UNIVERSITY of New England (UNE) researchers are integral to a $11.7 million joint Australian-Indonesian program, IndoBeef, that aims to improve the capability of Indonesia’s smallholder-based beef industry.
Launched in Lombok, the program is supporting two projects that will investigate ways of improving the livelihoods of Indonesia’s smallholder beef cattle producers, and of enhancing the nation’s livestock carrying capacity.
The PalmCow project, led by UNE Adjunct Professor Dr John Ackerman, aims to enhance cattle production and carrying capacity by using some of Indonesia's vast palm oil plantations and improving the efficiency of beef value chains in crop-livestock systems.
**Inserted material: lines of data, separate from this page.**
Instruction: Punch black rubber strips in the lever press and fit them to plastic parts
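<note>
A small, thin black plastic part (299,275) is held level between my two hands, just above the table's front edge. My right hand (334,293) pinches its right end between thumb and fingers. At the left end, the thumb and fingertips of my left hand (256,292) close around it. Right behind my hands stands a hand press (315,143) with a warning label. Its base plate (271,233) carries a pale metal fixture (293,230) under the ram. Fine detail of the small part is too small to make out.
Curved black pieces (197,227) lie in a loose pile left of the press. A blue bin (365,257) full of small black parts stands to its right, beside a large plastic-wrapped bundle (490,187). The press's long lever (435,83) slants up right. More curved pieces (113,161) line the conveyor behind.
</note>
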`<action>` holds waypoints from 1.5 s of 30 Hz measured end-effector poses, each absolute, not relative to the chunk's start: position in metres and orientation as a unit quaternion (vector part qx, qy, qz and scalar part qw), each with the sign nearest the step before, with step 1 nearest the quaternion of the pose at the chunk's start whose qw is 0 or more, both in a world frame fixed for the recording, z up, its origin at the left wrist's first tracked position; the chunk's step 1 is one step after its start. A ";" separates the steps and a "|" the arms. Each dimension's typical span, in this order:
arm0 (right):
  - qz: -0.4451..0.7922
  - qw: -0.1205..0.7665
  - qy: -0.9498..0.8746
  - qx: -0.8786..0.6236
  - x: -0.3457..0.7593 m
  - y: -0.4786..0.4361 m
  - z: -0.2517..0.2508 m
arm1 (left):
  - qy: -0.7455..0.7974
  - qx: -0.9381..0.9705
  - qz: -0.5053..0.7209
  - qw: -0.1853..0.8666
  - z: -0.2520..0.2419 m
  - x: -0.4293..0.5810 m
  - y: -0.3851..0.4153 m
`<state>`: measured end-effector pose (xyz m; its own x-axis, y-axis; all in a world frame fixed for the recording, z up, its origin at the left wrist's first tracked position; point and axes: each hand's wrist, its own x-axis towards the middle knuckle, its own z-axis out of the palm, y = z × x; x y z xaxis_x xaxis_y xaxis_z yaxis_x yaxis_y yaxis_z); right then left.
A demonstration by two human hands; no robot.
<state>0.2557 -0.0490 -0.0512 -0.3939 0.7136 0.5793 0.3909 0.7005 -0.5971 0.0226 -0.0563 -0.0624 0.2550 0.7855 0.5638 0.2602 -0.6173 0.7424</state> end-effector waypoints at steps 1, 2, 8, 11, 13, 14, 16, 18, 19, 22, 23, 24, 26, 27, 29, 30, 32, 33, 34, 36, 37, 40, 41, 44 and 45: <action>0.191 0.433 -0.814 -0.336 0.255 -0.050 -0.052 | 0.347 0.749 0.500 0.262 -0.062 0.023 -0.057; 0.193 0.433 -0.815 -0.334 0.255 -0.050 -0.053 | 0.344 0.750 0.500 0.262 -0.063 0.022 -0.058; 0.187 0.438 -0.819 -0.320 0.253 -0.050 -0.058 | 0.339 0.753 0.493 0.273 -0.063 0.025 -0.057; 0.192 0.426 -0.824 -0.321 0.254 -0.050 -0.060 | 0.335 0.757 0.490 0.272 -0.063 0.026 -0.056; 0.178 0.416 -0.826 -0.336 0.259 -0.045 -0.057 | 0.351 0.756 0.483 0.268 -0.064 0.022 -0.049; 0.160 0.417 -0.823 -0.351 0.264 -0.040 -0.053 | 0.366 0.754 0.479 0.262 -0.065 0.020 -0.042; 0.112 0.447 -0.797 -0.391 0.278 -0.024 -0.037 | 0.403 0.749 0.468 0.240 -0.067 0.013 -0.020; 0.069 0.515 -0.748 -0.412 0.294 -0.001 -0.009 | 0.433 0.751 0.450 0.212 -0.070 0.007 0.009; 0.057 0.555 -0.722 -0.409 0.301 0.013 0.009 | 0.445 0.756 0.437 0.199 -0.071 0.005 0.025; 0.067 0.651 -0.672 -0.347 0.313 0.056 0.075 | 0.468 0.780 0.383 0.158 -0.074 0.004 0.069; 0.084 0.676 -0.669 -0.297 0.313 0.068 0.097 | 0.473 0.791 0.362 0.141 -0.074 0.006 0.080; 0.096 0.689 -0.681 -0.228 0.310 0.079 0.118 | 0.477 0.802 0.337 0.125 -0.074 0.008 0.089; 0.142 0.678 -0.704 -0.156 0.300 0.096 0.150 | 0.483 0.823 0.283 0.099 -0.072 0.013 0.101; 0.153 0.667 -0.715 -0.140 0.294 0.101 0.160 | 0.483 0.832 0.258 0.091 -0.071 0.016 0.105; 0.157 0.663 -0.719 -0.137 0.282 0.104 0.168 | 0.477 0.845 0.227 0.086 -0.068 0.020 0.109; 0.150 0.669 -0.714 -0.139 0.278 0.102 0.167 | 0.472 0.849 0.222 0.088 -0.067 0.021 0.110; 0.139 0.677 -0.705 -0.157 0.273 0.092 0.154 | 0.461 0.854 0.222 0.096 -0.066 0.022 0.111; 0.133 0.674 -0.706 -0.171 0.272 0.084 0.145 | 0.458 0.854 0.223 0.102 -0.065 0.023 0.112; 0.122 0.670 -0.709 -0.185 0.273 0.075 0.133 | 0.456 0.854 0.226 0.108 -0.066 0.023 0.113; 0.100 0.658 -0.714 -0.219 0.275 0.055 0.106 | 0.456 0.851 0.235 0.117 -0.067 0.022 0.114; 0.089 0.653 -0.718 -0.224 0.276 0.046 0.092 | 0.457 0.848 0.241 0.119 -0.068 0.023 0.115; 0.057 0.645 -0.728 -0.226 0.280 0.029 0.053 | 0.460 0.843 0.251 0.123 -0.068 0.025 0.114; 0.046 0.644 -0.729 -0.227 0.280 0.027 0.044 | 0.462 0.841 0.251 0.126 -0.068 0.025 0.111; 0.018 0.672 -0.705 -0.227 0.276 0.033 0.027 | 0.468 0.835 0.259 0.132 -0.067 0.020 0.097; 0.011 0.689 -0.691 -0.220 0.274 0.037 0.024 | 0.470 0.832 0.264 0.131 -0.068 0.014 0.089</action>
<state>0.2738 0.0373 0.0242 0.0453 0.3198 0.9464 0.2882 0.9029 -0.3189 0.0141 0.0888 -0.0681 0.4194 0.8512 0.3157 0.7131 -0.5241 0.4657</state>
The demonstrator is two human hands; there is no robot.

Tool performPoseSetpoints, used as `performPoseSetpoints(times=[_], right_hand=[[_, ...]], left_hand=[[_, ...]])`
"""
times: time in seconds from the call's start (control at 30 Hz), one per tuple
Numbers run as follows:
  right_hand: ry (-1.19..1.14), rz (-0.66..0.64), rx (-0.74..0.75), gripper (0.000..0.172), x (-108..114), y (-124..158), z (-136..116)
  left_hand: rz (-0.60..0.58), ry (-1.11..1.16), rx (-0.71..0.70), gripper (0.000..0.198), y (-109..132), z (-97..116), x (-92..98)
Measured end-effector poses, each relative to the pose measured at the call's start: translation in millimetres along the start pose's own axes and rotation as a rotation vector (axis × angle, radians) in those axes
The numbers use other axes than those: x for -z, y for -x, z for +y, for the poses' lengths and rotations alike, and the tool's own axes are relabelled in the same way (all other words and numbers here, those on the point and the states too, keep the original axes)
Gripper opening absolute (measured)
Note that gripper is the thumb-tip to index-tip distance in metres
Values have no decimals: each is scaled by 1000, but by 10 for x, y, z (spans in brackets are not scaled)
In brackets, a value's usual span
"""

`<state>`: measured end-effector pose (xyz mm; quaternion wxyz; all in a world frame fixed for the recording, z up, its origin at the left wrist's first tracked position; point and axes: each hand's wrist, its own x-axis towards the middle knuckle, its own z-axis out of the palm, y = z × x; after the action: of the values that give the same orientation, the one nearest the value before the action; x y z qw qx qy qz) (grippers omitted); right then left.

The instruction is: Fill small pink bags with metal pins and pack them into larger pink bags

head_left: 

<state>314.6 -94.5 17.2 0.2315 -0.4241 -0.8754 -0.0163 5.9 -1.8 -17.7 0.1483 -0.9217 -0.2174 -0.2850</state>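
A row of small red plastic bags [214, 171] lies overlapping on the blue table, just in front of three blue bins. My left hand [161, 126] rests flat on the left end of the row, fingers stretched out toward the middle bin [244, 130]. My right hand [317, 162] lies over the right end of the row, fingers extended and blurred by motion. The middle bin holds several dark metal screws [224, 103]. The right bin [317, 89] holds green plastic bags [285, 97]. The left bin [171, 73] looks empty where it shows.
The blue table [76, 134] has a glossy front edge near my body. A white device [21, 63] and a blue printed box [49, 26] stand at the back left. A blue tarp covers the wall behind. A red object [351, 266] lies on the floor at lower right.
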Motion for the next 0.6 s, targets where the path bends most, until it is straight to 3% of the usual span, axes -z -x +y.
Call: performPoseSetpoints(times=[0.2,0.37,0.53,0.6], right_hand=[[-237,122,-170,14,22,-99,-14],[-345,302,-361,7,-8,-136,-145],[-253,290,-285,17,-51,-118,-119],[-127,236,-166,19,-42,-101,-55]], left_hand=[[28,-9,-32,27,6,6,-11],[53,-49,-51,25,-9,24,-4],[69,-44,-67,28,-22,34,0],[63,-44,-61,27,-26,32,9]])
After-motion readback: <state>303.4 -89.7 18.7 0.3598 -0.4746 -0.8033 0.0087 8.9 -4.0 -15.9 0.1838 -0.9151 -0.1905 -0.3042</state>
The second project, CropCow, led by UNE Professor Heather Burrow, will focus on developing livestock husbandry and business skills of smallholder cattle producers.
IndoBeef is funded by the Department of Foreign Affairs and Trade (DFAT). The research will be jointly led by UNE and the Indonesian Agency for Agricultural Research and Development (IAARD) through the Indonesian Center for Animal Research and Development (ICARD).
For Australia’s northern beef industry, investment in a stronger Indonesian domestic cattle industry delivers greater opportunity for the north’s live cattle export sector, and ensures that beef remains an important protein in the Indonesian diet.
“Annual beef consumption in Indonesia is currently around two kilograms per person, but based on population growth this is expected to double or even triple over the next ten to twenty years,” said Professor Burrow.
“If that expansion happens then neither Australia nor Indonesia will be able to meet demand.”
Dr Atien Priyanti, the director of ICARD, believes that the IndoBeef projects will allow more of Indonesia's smallholder farmers to profit from the growing demand for beef within Indonesia.
In particular, she believes there is a great opportunity within IndoBeef to deliver proven approaches and technologies to many smallholder farmers.
“From the beginning, this project builds bridges between institutions and disciplines, acknowledges policy development from local to national levels, and links the public and private sectors,” Dr Priyanti said.
“This means that IndoBeef has a robust framework from which to build on the positive legacy of prior beef research in Indonesia.”
The Indonesian Government has a policy of improving food security through better beef production, but that goal is challenged by a scarcity of suitable grazing land.
“This means that strong trade opportunities for both beef and live cattle will continue to exist for Australian beef producers and most likely continue to grow over that time,” Prof. Burrow said.
IndoBeef’s research priorities were developed by ICARD in collaboration with the Australian Centre of International Agricultural Research (ACIAR), which is administering the project.
CropCow project leader Prof. Burrow is one of Australia’s leading northern beef industry researchers. She was Chief Executive of the Beef Cooperative Research Centre, managing more than 200 researchers within the world-class industry-focused organisation.
PalmCow leader Dr John Ackerman has been based in Indonesia since 2006, working in a number of roles for Government and the red meat industry. He is the Government-appointed industry member of the Indonesia-Australia Partnership on Food Security in the Red Meat and Cattle Sector.
The $11.7 million IndoBeef project is expected to run over about four years.